THE PROBLEM.
Below are some records. Output the lines from the first one through the line that holds "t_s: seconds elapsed", exactly as written, with no pictures.

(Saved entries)
--- --- ---

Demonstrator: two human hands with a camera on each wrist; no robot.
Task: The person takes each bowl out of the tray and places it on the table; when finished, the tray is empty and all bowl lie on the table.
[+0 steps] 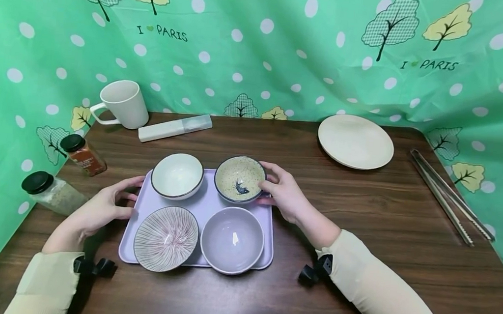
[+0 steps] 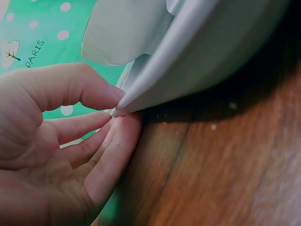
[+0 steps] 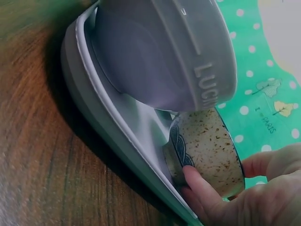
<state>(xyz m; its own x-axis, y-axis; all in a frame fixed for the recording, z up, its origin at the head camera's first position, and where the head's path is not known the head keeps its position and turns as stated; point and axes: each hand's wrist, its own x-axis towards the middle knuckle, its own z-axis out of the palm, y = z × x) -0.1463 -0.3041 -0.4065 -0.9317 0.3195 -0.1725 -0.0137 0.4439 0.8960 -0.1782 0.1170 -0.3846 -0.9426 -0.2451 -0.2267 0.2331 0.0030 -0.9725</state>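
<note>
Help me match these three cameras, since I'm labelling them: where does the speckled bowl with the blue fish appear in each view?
Head: the speckled bowl is near the picture's centre, slightly below it, held by the right hand.
Left wrist: not visible in this picture.
Right wrist: the speckled bowl is right of centre, in the lower half.
Shared landmark: the lilac tray, partly visible in all three.

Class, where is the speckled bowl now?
In the head view, the speckled bowl is on the tray, far right corner, behind the purple bowl, held by the right hand.
</note>
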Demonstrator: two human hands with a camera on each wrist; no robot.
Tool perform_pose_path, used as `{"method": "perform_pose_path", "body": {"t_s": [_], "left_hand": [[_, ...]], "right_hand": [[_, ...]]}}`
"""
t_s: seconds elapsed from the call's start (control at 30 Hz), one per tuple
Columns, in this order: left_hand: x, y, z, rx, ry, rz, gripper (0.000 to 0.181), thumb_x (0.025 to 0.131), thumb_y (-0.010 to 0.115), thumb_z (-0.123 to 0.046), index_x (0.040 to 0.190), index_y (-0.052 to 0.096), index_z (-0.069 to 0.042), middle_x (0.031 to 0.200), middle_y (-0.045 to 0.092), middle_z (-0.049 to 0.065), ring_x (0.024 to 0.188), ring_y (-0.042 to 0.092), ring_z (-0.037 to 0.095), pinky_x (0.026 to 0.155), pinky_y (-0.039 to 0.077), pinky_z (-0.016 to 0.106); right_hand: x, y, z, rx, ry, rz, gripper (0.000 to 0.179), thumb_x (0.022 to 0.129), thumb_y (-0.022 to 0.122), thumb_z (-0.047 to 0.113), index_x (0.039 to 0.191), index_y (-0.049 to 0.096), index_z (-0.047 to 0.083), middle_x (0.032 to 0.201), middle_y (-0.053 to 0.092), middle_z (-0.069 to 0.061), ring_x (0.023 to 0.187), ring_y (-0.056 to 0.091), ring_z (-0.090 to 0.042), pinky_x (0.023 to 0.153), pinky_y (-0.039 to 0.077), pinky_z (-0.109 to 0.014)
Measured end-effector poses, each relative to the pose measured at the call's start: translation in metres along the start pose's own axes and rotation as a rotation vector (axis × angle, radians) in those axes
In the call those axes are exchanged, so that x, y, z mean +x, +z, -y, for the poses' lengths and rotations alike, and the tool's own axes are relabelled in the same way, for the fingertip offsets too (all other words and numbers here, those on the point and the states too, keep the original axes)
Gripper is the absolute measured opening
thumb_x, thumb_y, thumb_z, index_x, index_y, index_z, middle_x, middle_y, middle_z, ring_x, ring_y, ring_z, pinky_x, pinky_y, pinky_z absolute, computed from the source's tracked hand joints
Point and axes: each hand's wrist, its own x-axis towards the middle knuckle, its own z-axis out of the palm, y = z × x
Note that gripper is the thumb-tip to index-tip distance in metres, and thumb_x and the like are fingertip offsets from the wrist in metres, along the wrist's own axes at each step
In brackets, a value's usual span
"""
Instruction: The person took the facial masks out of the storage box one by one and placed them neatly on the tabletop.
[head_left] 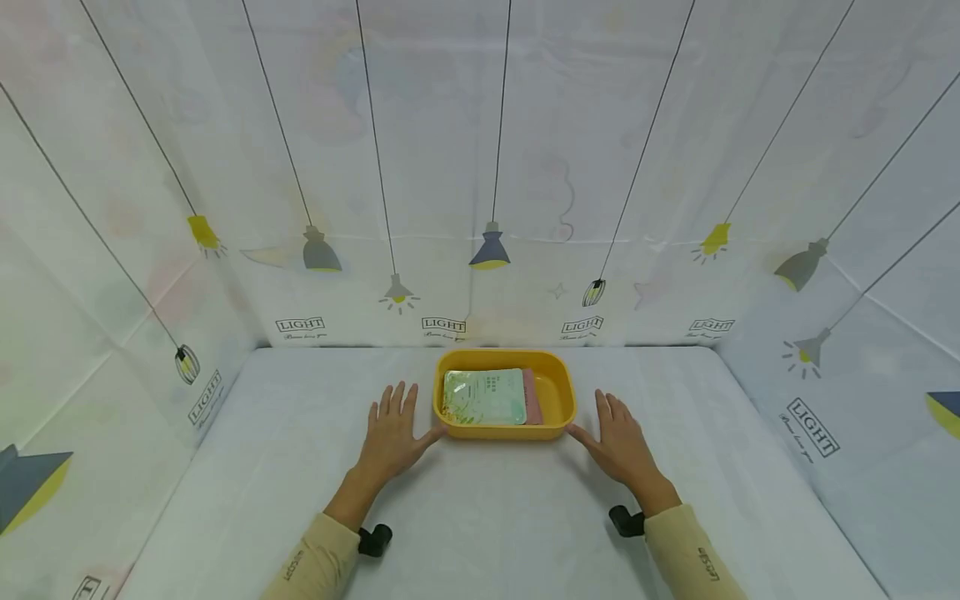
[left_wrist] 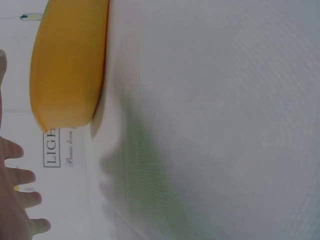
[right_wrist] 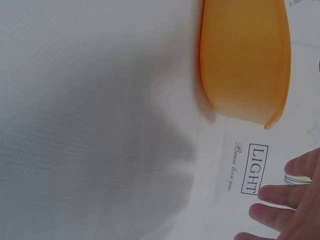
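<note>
A yellow rectangular tray (head_left: 504,432) with raised walls stands near the back of the white table. Inside lies a pale green printed packet (head_left: 484,397), overlapping a pink packet (head_left: 533,397) that shows only along its right edge. My left hand (head_left: 393,438) is spread at the tray's left side, its thumb by the near left corner. On the other side my right hand (head_left: 619,442) is spread likewise, thumb by the near right corner. Whether the thumbs touch the tray is hard to tell. Both wrist views show the tray's outer wall (left_wrist: 70,65) and straight, parted fingers (right_wrist: 280,195).
White cloth covers the table (head_left: 502,517). A back wall (head_left: 480,283) printed with hanging lamps rises just behind the tray, and similar side walls stand left and right. Each wrist wears a small black camera (head_left: 375,540).
</note>
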Motion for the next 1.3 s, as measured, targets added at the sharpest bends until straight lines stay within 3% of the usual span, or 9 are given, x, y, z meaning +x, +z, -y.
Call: {"method": "perform_pose_path", "body": {"t_s": [0.27, 0.5, 0.73, 1.07, 1.3], "left_hand": [[0.002, 0.006, -0.003, -0.175, -0.009, -0.057, 0.094, 0.085, 0.058, -0.066, 0.152, 0.03, -0.005, 0.156, 0.033, 0.02, 0.145, 0.028, 0.04, 0.116, 0.025, 0.061], [0.005, 0.011, -0.007, -0.308, -0.024, -0.08, 0.09, 0.088, 0.06, -0.058, 0.152, 0.03, -0.003, 0.155, 0.034, 0.02, 0.144, 0.032, 0.038, 0.115, 0.03, 0.057], [0.01, 0.014, -0.013, -0.41, -0.081, -0.04, 0.091, 0.088, 0.059, -0.06, 0.152, 0.028, -0.004, 0.157, 0.032, 0.02, 0.144, 0.031, 0.038, 0.115, 0.03, 0.056], [0.016, 0.022, -0.017, -0.517, -0.12, 0.001, 0.086, 0.09, 0.06, -0.052, 0.153, 0.025, -0.004, 0.159, 0.028, 0.018, 0.147, 0.027, 0.037, 0.118, 0.025, 0.055], [0.018, 0.028, -0.018, -0.583, -0.13, 0.035, 0.085, 0.092, 0.059, -0.05, 0.153, 0.023, -0.002, 0.159, 0.026, 0.02, 0.147, 0.025, 0.037, 0.119, 0.023, 0.055]], "right_hand": [[0.005, 0.004, -0.001, 0.134, 0.082, 0.105, 0.096, 0.093, 0.045, 0.065, 0.155, 0.01, 0.001, 0.158, 0.015, -0.03, 0.143, 0.021, -0.049, 0.113, 0.023, -0.065], [0.008, 0.008, 0.001, 0.238, 0.075, 0.102, 0.085, 0.098, 0.044, 0.056, 0.155, 0.012, 0.002, 0.159, 0.016, -0.028, 0.145, 0.021, -0.046, 0.116, 0.021, -0.062], [0.013, 0.01, 0.004, 0.325, 0.111, 0.121, 0.081, 0.1, 0.044, 0.052, 0.156, 0.011, 0.003, 0.161, 0.015, -0.024, 0.147, 0.017, -0.043, 0.118, 0.017, -0.059], [0.024, 0.016, 0.007, 0.46, 0.128, 0.125, 0.081, 0.099, 0.044, 0.054, 0.156, 0.015, 0.004, 0.158, 0.026, -0.022, 0.142, 0.031, -0.039, 0.114, 0.032, -0.057], [0.026, 0.021, 0.01, 0.536, 0.137, 0.132, 0.075, 0.101, 0.045, 0.047, 0.155, 0.016, 0.003, 0.157, 0.027, -0.023, 0.142, 0.032, -0.039, 0.113, 0.033, -0.055]]}}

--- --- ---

SOLUTION FOR THIS TASK.
Demonstrator: two human hands with a camera on each wrist; no robot.
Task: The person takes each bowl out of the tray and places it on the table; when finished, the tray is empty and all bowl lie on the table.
[+0 steps] 
[+0 steps] 
[+0 steps] 
<state>(xyz m; its own x-axis, y-axis; all in a frame fixed for the recording, z up, its origin at the head camera's first position, and where the head's path is not known the head keeps its position and turns as stated; point and axes: each hand's wrist, its own x-axis towards the middle knuckle, its own z-axis out of the palm, y = z × x) -0.1463 -0.3041 -0.4065 -0.9317 0.3195 -0.1725 -0.0137 0.4439 0.8960 -0.1782 0.1170 -0.3846 -0.9426 -0.2451 -0.2267 0.2331 0.0030 -0.9725</state>
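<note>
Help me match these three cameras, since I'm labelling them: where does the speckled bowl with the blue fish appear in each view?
Head: the speckled bowl is near the picture's centre, slightly below it, held by the right hand.
Left wrist: not visible in this picture.
Right wrist: the speckled bowl is right of centre, in the lower half.
Shared landmark: the lilac tray, partly visible in all three.

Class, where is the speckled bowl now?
In the head view, the speckled bowl is on the tray, far right corner, behind the purple bowl, held by the right hand.
</note>
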Demonstrator: two human hands with a camera on each wrist; no robot.
Tool perform_pose_path, used as `{"method": "perform_pose_path", "body": {"t_s": [_], "left_hand": [[_, ...]], "right_hand": [[_, ...]]}}`
"""
t_s: seconds elapsed from the call's start (control at 30 Hz), one per tuple

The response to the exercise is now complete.